_Required action_
Reproduce the first line of the material below and each line after it, exactly, through the line containing "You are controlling", and give nothing more.

_Supplied records_
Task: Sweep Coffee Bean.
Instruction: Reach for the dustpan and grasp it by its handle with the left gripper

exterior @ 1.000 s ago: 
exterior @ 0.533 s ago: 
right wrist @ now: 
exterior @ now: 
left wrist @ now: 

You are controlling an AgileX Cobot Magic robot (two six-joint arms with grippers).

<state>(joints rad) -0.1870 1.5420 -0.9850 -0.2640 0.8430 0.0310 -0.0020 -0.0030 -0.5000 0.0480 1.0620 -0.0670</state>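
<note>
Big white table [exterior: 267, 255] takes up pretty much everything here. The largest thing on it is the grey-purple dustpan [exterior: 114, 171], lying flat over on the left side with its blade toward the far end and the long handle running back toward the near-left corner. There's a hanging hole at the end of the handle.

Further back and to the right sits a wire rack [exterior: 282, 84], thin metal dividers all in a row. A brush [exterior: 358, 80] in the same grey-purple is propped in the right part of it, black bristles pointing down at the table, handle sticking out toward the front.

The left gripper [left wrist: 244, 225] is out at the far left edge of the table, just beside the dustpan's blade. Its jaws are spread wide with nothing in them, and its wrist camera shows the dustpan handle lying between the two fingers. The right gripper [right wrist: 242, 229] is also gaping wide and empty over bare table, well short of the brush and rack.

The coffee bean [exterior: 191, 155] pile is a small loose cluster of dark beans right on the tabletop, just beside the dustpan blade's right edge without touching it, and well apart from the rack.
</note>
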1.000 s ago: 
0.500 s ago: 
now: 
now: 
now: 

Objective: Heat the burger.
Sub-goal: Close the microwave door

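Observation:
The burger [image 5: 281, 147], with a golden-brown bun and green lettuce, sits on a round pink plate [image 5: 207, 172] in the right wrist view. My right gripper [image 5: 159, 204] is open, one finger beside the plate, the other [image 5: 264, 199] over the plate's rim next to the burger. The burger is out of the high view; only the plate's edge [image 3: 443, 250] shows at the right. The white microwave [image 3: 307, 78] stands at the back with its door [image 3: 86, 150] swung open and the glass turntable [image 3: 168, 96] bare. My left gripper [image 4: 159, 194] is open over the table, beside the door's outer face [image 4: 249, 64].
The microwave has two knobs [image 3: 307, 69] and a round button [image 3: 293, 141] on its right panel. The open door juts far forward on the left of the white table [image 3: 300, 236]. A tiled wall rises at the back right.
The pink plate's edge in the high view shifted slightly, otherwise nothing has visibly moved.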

_Response below_
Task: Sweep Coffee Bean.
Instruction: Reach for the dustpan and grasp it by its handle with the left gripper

exterior @ 1.000 s ago: 
exterior @ 0.533 s ago: 
right wrist @ now: 
exterior @ now: 
left wrist @ now: 

You are controlling an AgileX Cobot Magic robot (two six-joint arms with grippers).

That wraps up the answer.